In 1957, the first results of the Framingham Heart Study were published [1]. It was (or I should say, is, as it’s still ongoing) an epidemiological study that sought to find out risk factors for cardiovascular disease. The study is named after the city of Framingham, Massachusetts, in the United States. A total of 5,209 residents of the city between the age of 30 and 62 were recruited. Various data of this group of people (cohort) was gathered over time to discover these risk factors. In their milestone publication, they identified three risk factors for cardiovascular disease: hypertension, obesity, and hypercholesterolemia (high cholesterol levels).
For the purpose of this article, we’ll focus on cholesterol. Before I get to the effect anabolic steroids have on HDL cholesterol, I’ll first provide some more background.
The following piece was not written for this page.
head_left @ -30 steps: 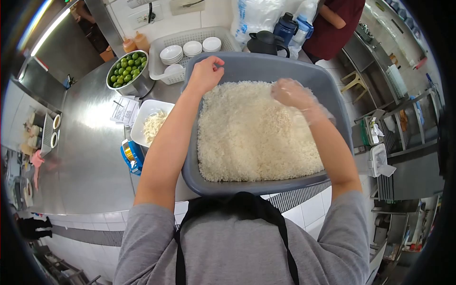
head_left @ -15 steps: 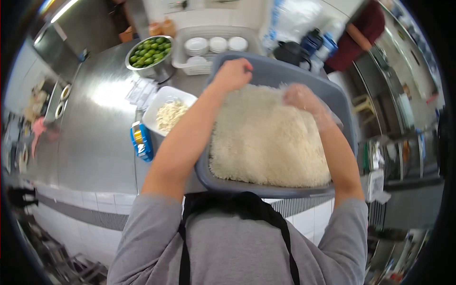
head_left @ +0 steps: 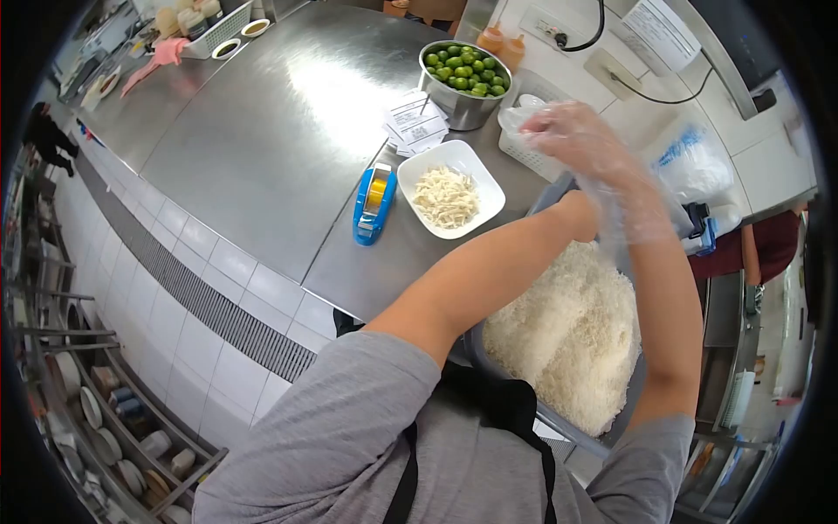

A quick glance at the relation between cardiovascular disease and LDL and HDL cholesterol
After these initial findings of the Framingham Heart Study, the role cholesterol plays in the development of cardiovascular disease risk has been further refined. An early step forward in this area of research was the division of cholesterol into low-density lipoprotein (LDL) cholesterol and high-density lipoprotein (HDL) cholesterol and their respective contributions to cardiovascular disease risk. These two cholesterol fractions are also known to the lay public as “bad” and “good” cholesterol, respectively.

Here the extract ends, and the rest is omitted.